Cocktails laced with a tinge of pork may do more than sate the need for alcohol. With bacon rearing its sizzling head on gimmicky alarm clocks and other products, the delightful aroma has finally been captured for use in alcoholic spirits. The question is: Will it ever be proper breakfast fare? Read on; that is, if you can still see the lines on your screen.
That old saying that somewhere in the world it is 12 noon and not too early for a drink is really about to burst upon a new and not so sober scene. Breakfast in a booze bottle, which is what some Washingtonians are calling “bacon-flavored vodka”, is the all the rage in Seattle and sales are sizzling in non-frying pans everywhere. At about $30 a bottle, it’s a wonder there aren’t eggs served with it, but maybe that represents a breakfast from times long past.
The word “vodka” derives from the Russian word for water, voda. It began to appear in Russian dictionaries in the mid-19th century. According to the Encyclopedia Britannica, the drink originated in the grain-growing region that today is a part of western Russia, Lithuania, Ukraine and Poland, and it dates back to the 14th century. Classic vodka is 40% (80 proof), a standard for production that was established back in 1894 by Tsar Alexander III.
Although vodka is traditionally drank “neat” in the Eastern European and Nordic countries of the “Vodka Belt”, its popularity elsewhere owes much to its usefulness in cocktails and other mixed drinks, such as the bloody mary, the screwdriver, the white Russian, the vodka tonic, and vodka martini.
The idea for bacon vodka belongs exclusively to Seattle-based Black Rock Spirits, and it has become an inspiration to bartenders all across that city to concoct cocktails that reflect a love of all thinks pork. In the words of sales director, Stefan Schachtell:
“There is a real fanatical following for bacon products and bacon in general. People love bacon.”

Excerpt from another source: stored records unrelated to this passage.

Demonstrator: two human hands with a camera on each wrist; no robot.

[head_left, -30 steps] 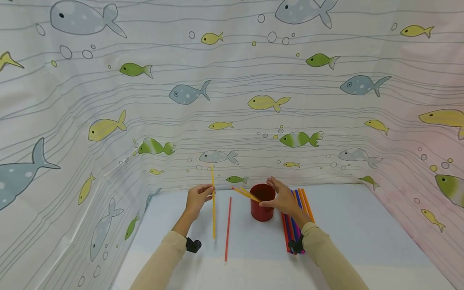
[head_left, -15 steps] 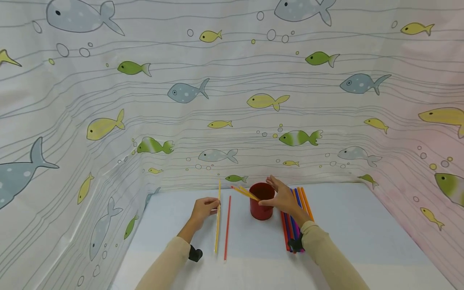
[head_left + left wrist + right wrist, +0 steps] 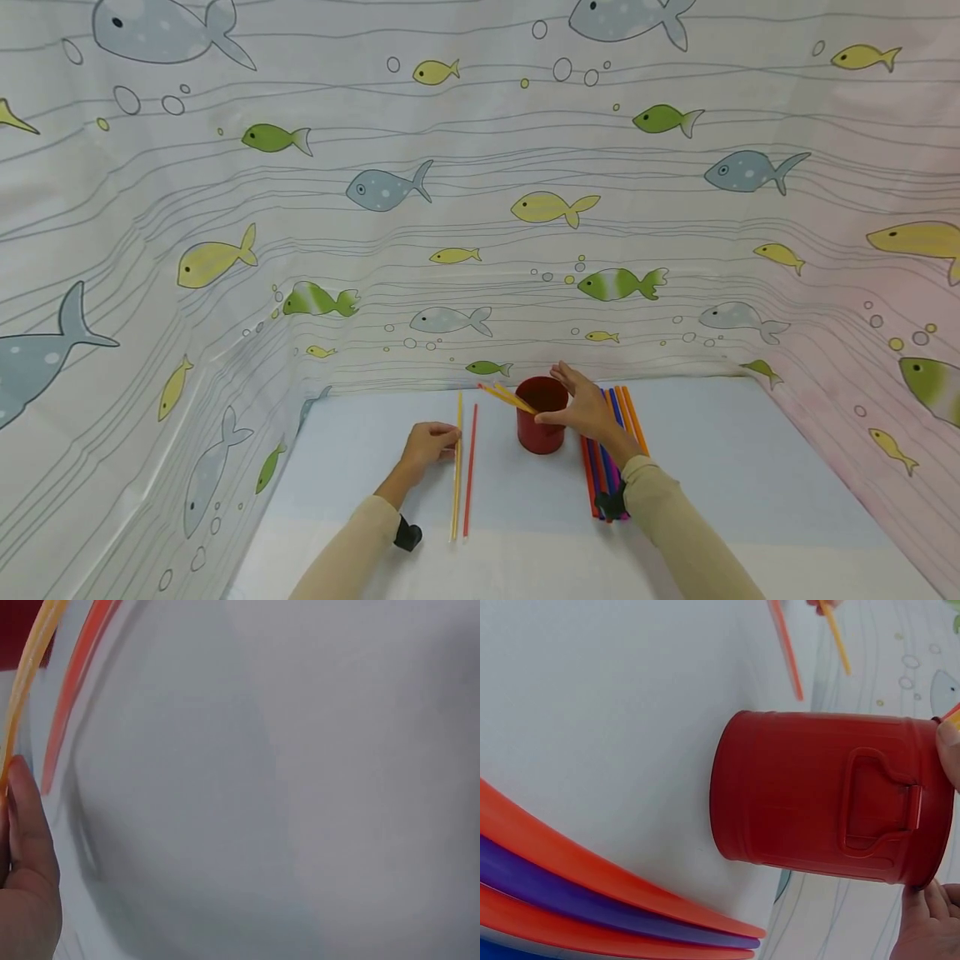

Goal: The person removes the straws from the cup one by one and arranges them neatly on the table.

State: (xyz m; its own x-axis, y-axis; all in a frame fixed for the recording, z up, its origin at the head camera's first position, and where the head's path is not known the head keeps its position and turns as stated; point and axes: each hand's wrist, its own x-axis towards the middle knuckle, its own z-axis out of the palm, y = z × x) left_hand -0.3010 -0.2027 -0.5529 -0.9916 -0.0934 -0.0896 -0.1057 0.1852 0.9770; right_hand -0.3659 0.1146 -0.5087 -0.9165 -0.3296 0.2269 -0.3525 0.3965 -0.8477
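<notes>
In the head view my left hand (image 3: 431, 446) pinches a thin yellow plastic stick (image 3: 457, 479) by its middle, its length pointing away from me. A line runs alongside its near part; I cannot tell whether that is a second stick or a shadow. Just right of it lies a red stick (image 3: 470, 479). My right hand (image 3: 588, 412) grips the rim of a small red metal bucket (image 3: 540, 440), the thumb at the near side and the fingers round the far side. The right wrist view shows a handle on the bucket's wall (image 3: 802, 795). Yellow and red sticks (image 3: 506, 397) lean out of its mouth.
Right of the bucket, partly under my right forearm, lies a row of red, blue, purple and orange sticks (image 3: 634, 417). The white tabletop (image 3: 720, 467) meets a fish-printed sheet (image 3: 637, 350) at the back and sides.
My left hand has come nearer to me and a little to the right, lowering the yellow stick to beside the red one. The right hand keeps its grip on the bucket.
</notes>
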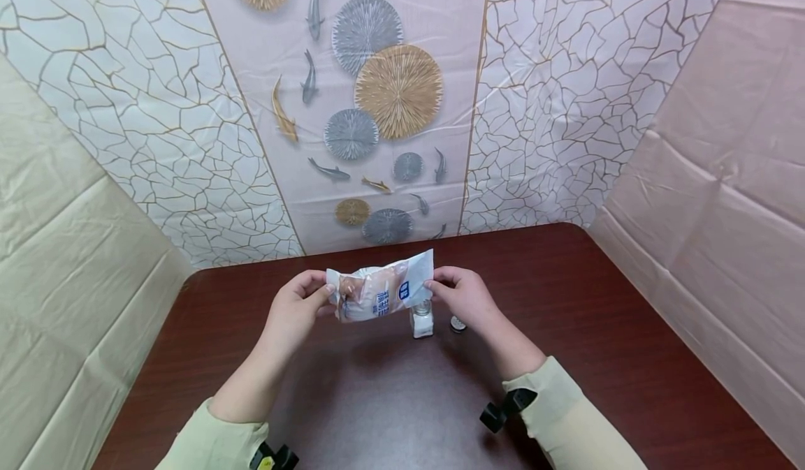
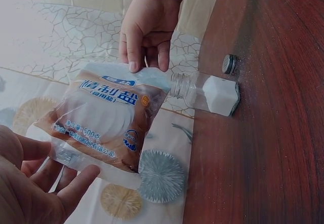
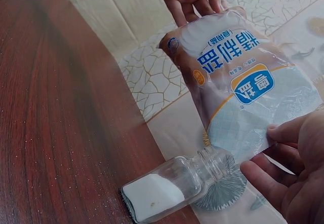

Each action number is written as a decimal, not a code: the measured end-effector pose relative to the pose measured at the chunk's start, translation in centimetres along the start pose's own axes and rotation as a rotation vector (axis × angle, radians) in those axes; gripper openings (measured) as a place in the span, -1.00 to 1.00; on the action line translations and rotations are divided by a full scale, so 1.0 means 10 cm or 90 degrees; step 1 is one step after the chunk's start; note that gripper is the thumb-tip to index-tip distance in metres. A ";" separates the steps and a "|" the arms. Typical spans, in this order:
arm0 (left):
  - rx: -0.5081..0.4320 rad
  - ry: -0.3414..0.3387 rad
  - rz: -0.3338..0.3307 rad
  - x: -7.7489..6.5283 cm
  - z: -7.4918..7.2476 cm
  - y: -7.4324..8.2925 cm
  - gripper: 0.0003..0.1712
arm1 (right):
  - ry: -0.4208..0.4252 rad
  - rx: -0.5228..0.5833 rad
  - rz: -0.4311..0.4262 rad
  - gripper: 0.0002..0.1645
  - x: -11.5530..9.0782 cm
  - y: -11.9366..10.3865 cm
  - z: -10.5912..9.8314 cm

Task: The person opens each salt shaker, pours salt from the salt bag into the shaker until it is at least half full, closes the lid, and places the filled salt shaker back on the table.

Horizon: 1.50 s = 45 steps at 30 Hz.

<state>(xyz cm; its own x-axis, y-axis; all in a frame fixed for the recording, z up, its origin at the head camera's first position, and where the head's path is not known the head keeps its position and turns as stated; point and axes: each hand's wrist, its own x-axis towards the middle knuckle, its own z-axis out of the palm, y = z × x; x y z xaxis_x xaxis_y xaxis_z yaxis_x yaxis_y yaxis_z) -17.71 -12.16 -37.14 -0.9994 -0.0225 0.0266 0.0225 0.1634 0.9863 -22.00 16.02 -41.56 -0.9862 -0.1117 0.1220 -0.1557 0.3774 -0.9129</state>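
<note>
A printed plastic bag of salt [image 1: 375, 294] is held sideways above the table, between both hands. My left hand [image 1: 294, 309] pinches its bottom end, and my right hand [image 1: 470, 299] pinches the top end between thumb and fingers. Just below the bag's right-hand end stands a clear glass bottle [image 3: 162, 188], upright and uncapped, with white salt in its lower part. One corner of the bag is close to the bottle's threaded mouth [image 2: 178, 85]; whether they touch I cannot tell. No salt is seen pouring.
A small round metal lid [image 2: 229, 64] lies on the table to the right of the bottle. Tiny white grains are scattered on the dark red wooden table [image 3: 55, 133] around the bottle. Patterned cloth [image 1: 352, 177] hangs behind the table's far edge.
</note>
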 end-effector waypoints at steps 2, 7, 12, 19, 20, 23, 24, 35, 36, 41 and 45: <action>-0.001 -0.001 0.000 0.00 0.00 0.00 -0.79 | 0.000 0.001 -0.001 -0.81 0.00 0.00 0.00; 0.004 -0.002 0.002 0.00 0.00 0.01 -0.79 | -0.003 0.005 -0.007 -0.82 -0.01 0.01 0.00; 0.010 -0.003 0.004 0.01 0.00 0.02 -0.80 | -0.003 0.013 -0.015 -0.82 -0.01 0.01 0.00; 0.004 -0.002 0.004 0.00 0.00 0.00 -0.80 | -0.003 0.008 -0.019 -0.83 0.00 0.01 0.01; 0.004 -0.001 0.005 0.01 0.00 0.00 -0.80 | -0.003 0.006 -0.019 -0.83 0.00 0.01 0.01; -0.001 -0.002 0.009 0.01 -0.01 -0.01 -0.80 | -0.001 0.002 -0.019 -0.84 0.00 0.01 0.01; -0.002 -0.002 0.009 0.01 -0.01 -0.01 -0.80 | -0.001 0.001 -0.019 -0.84 0.00 0.01 0.01; 0.001 0.000 0.007 0.01 -0.02 -0.01 -0.80 | 0.000 0.004 -0.004 -0.82 0.01 0.02 0.03; 0.001 0.000 0.007 0.01 -0.02 -0.01 -0.80 | -0.001 0.004 -0.005 -0.83 0.01 0.02 0.03; 0.004 0.002 0.002 0.00 -0.02 -0.02 -0.80 | -0.002 0.004 -0.008 -0.83 0.01 0.02 0.04; 0.002 0.003 0.003 0.00 -0.02 -0.02 -0.80 | 0.000 0.007 -0.003 -0.82 0.01 0.01 0.04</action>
<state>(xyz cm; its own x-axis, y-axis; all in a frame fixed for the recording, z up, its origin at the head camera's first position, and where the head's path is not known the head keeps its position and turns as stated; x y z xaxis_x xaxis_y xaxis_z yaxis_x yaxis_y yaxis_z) -17.70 -12.42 -37.30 -0.9992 -0.0256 0.0322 0.0275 0.1669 0.9856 -22.10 15.69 -41.78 -0.9856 -0.1131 0.1260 -0.1593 0.3672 -0.9164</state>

The vodka market is overflowing with fruity infusions from watermelon to pomegranate, but the leader in the liquid meat market by far in terms of sales is Bakon Vodka, which is a superior quality potato variety with a savory bacon flavor. It is currently available at about 15 liquor stores and some 25 bars across the state of Washington and can also be purchased in Idaho, Montana and Oregon. It can also be purchased online.
The secret to this vodka’s success has to do with the superior quality Idaho potatoes that are utilized to create it instead of the usual random blend of grains that compose most vodkas. Bakon Vodka is distilled via a single heating process that doesn’t “bruise” the alcohol. The remaining flavor is clean and refreshing with a delicious bacon flavor to boot!
Bakon Vodka can also be used at barbecues as a spiked marinade that is unlike any other. (Don’t drive alone to this barbecue, as a designated vegetarian driver is likely to be needed.) The Bakon Vodka website has many recipes to choose from if you are sober enough to feel creative in the culinary sense. In fact, you can even make your own bacon-flavored vodka, but do so at your own risk.
Add cooked bacon to a clean pint sized mason jar. Trim the ends of the bacon if they are too tall to fit. Or you can just throw in a bunch of fried up bacon scraps. Crushed black peppercorns can be added for a real zing, but check your zinger scale of tolerance first.
Fill the jar up with vodka. Cap and place in a dark cupboard for at least three weeks. Then place the bacon vodka in the freezer to solidify the fats. Contact local authorities to be on hand before opening and then strain out the fats through a coffee filter. The yield should be clear, pale yellow bacon vodka. (If it is any other color, check with health officials.) Decant into decorative bottles and enjoy.